— Data below —

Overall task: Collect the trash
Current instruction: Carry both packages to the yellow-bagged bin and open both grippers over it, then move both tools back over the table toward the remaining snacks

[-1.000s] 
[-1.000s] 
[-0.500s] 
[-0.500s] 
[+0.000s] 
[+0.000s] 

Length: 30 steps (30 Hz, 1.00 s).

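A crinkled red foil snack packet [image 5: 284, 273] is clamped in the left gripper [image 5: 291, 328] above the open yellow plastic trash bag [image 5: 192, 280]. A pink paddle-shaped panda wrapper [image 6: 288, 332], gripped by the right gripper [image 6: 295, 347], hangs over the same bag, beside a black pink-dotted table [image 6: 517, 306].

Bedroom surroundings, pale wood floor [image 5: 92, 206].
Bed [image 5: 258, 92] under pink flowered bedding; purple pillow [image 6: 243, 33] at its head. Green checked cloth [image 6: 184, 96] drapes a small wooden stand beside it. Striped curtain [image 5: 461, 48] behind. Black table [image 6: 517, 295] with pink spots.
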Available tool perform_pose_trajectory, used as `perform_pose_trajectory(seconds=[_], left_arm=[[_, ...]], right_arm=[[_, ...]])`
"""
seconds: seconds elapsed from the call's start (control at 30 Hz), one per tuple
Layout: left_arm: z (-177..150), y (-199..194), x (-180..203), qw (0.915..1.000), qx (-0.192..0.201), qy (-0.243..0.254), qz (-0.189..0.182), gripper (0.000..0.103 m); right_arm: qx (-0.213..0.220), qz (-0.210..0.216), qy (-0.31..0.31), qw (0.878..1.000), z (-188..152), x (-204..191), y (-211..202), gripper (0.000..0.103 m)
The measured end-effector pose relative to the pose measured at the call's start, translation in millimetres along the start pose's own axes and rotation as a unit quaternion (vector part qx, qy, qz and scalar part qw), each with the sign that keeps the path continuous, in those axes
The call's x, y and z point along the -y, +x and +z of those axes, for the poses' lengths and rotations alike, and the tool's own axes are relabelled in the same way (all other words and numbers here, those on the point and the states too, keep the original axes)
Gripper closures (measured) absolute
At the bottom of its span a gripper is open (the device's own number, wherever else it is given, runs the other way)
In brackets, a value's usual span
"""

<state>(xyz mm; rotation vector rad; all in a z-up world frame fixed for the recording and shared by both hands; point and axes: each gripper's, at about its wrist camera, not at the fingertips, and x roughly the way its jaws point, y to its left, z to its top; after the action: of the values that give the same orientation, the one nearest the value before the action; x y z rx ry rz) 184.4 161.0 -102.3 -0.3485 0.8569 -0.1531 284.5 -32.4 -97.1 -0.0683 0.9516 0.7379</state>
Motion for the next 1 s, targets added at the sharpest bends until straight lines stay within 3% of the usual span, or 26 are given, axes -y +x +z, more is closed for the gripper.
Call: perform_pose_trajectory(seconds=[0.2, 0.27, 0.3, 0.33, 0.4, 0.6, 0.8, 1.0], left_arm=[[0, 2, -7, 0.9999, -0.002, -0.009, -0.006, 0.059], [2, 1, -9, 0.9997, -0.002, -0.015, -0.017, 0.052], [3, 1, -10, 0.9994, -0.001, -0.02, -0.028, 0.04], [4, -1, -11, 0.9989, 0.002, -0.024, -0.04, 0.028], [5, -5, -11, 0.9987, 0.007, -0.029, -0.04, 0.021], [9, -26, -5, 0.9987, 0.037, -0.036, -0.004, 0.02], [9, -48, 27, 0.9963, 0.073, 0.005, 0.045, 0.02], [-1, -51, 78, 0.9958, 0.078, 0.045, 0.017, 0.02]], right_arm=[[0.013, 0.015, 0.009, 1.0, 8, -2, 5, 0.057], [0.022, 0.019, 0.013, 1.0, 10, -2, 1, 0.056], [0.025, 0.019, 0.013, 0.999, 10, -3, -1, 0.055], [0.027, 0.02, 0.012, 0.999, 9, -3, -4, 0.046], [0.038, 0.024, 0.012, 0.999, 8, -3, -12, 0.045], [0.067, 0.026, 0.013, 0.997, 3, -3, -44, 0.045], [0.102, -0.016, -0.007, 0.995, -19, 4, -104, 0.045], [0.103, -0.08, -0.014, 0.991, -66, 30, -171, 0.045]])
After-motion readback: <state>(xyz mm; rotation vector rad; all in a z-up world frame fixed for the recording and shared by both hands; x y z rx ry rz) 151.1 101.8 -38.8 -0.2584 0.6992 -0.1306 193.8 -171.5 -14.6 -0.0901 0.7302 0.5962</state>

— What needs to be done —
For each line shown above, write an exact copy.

— Expected output —
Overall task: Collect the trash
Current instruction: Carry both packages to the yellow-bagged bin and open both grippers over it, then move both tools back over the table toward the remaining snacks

[-1.000s] 
[-1.000s] 
[-0.500s] 
[-0.500s] 
[+0.000s] 
[+0.000s] 

Length: 30 steps (30 Hz, 1.00 s).

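A crinkled red foil snack packet [image 5: 284, 273] is clamped in the left gripper [image 5: 291, 328] above the open yellow plastic trash bag [image 5: 192, 280]. A pink paddle-shaped panda wrapper [image 6: 288, 332], gripped by the right gripper [image 6: 295, 347], hangs over the same bag, beside a black pink-dotted table [image 6: 517, 306].

Bedroom surroundings, pale wood floor [image 5: 92, 206].
Bed [image 5: 258, 92] under pink flowered bedding; purple pillow [image 6: 243, 33] at its head. Green checked cloth [image 6: 184, 96] drapes a small wooden stand beside it. Striped curtain [image 5: 461, 48] behind. Black table [image 6: 517, 295] with pink spots.
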Available tool perform_pose_trajectory, used as `perform_pose_trajectory(seconds=[_], left_arm=[[_, ...]], right_arm=[[_, ...]])`
"""
seconds: seconds elapsed from the call's start (control at 30 Hz), one per tuple
Layout: left_arm: z (-177..150), y (-199..194), x (-180..203), qw (0.915..1.000), qx (-0.192..0.201), qy (-0.243..0.254), qz (-0.189..0.182), gripper (0.000..0.103 m); right_arm: qx (-0.213..0.220), qz (-0.210..0.216), qy (-0.31..0.31), qw (0.878..1.000), z (-188..152), x (-204..191), y (-211..202), gripper (0.000..0.103 m)
The measured end-effector pose relative to the pose measured at the call's start, translation in millimetres along the start pose's own axes and rotation as a unit quaternion (vector part qx, qy, qz and scalar part qw), each with the sign that keeps the path continuous, in those axes
The call's x, y and z point along the -y, +x and +z of those axes, for the poses' lengths and rotations alike, and the tool's own axes are relabelled in the same way (all other words and numbers here, those on the point and the states too, keep the original axes)
Gripper closures (measured) absolute
At the bottom of its span a gripper is open (the device's own number, wherever else it is given, runs the other way)
In brackets, a value's usual span
"""

<state>(xyz mm; rotation vector rad; all in a z-up world frame fixed for the recording and shared by both hands; point and axes: each gripper's, at about its wrist camera, not at the fingertips, and x roughly the way its jaws point, y to its left, z to its top; after the action: of the values that give the same orientation, the one nearest the value before the action; x y z rx ry rz) 184.4 161.0 -102.3 -0.3485 0.8569 -0.1531 284.5 -32.4 -97.1 -0.0683 0.9516 0.7379</state>
Motion for the next 1 s, targets added at the sharpest bends until straight lines stay within 3% of the usual span, or 26 are given, axes -y +x +z, more is closed for the gripper.
Call: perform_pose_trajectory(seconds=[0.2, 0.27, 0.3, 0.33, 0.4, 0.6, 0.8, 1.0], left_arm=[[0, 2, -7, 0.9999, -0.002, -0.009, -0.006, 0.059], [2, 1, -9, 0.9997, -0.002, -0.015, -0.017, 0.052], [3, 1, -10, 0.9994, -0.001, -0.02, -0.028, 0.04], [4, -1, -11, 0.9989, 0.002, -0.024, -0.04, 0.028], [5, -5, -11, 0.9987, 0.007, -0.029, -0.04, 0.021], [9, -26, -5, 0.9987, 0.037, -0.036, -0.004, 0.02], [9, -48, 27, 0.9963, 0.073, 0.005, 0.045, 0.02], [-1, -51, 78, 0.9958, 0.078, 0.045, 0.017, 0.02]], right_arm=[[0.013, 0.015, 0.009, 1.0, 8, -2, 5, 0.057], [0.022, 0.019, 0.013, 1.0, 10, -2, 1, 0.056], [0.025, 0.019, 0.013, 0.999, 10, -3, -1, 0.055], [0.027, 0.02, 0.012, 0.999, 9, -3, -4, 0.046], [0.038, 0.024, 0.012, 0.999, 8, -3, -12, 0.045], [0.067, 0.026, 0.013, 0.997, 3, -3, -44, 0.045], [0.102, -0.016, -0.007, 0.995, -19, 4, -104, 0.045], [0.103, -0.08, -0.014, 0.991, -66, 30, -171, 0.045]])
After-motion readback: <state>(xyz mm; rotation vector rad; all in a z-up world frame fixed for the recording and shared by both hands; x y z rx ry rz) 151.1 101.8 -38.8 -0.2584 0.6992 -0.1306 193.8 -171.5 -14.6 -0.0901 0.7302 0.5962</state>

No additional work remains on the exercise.